Bukan membeli namun menggantinya dengan menyewa secara berlangganan. Begini benefit dan skema yang ditawarkan.

Volvo Melarang Konsumen Membeli Produk Mobilnya, Kenapa?

 
Volvo Melarang Konsumen Membeli Produk Mobilnya, Kenapa?

Bukan membeli namun menggantinya dengan menyewa secara berlangganan. Begini benefit dan skema yang ditawarkan.

Dunia sedang menuju perubahan besar dan Volvo percaya akan itu. Pabrikan asal Swedia itu pun menggambil langkah kontroversional agar konsumennya tidak membeli produknya.

Sebagai gantinya,Volvo menawarkan program berlangganan Care by Volvo. Program ini bukan berupa proses kepemilikan sebuah mobil menjadi proses penyewaan dengan mode berlangganan.

Seperti dilansir dari carscoops (12/12), Volvo baru saja meluncurkan program ini di Jerman bahkan dengan tajuk yang cukup menarik yakni “Jangan beli mobil ini, Berlanggananlah,”

Volvo merupakan salah satu pabrikan yang paling menonjol dalam hal bereksperimen dengan pelanggannya termasuk dengan menawarkan ide-ide yang out of the book.

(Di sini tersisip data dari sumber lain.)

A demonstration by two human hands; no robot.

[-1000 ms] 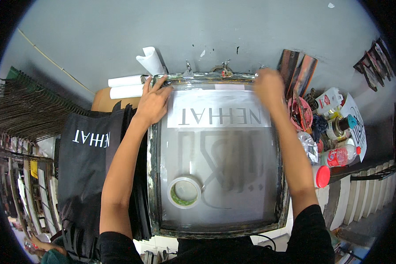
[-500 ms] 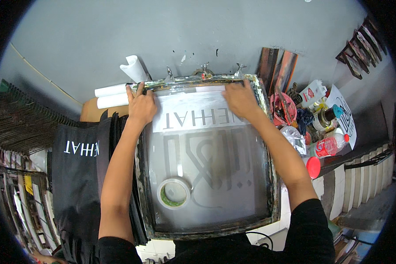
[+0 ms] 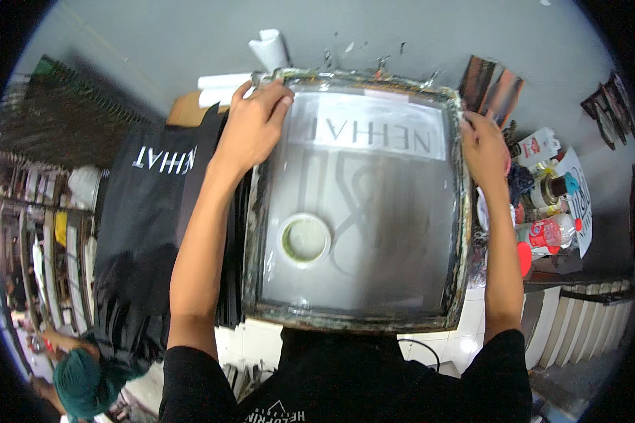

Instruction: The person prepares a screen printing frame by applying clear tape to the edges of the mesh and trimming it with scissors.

Dalam paket berlangganan ini Volvo sudah memasukkan asuransi, pajak, layanan road assistant dan pelayanan lainnya. Salah satu yang ditawarkan adalah penyewaan untuk SUV XC40 hingga varian termewahnya yakni XC90. Biaya yang harus dikeluarkan berkisar antara Rp 8,12 jutaan/bulan hingga Rp 16,23 jutaan/bulan tergantung pada mobil yang disewakan.

Program ini bukanlah tanpa kekurangan. Jika dibandingkan dengan leasing maka biayanya 40% lebih mahal dibandingkan dengan leasing.

Saat ini sistem berlangganan ini masih belum bisa dikatakan sukses. Sebagian besar orang tetap lebih nyaman dengan cara lama, bahkan menurut survei yang dilakukan di Amerika hanya 14 % saja yang tertarik dengan program ini.

Lalu mengapa Volvo melakukan program yang tidak popular ini? Volvo memandangnya sebagai rencana jangka panjang bahwa akan tiba suatu masa di mana konsumen menginginkan yang serba praktis, mulai dari pemeliharaan mobil, pajak hingga proses penjualan aset setelah masa pakai. Dan konsep ini mungkin baru bisa benar-benar diterima beberapa waktu mendatang.

Sebelumnya MINI pernah menawarkan konsep kepemilikan unik untuk di masa depan dengan cara sharing. Konsep ini masih belum direalisasikan hingga saat ini.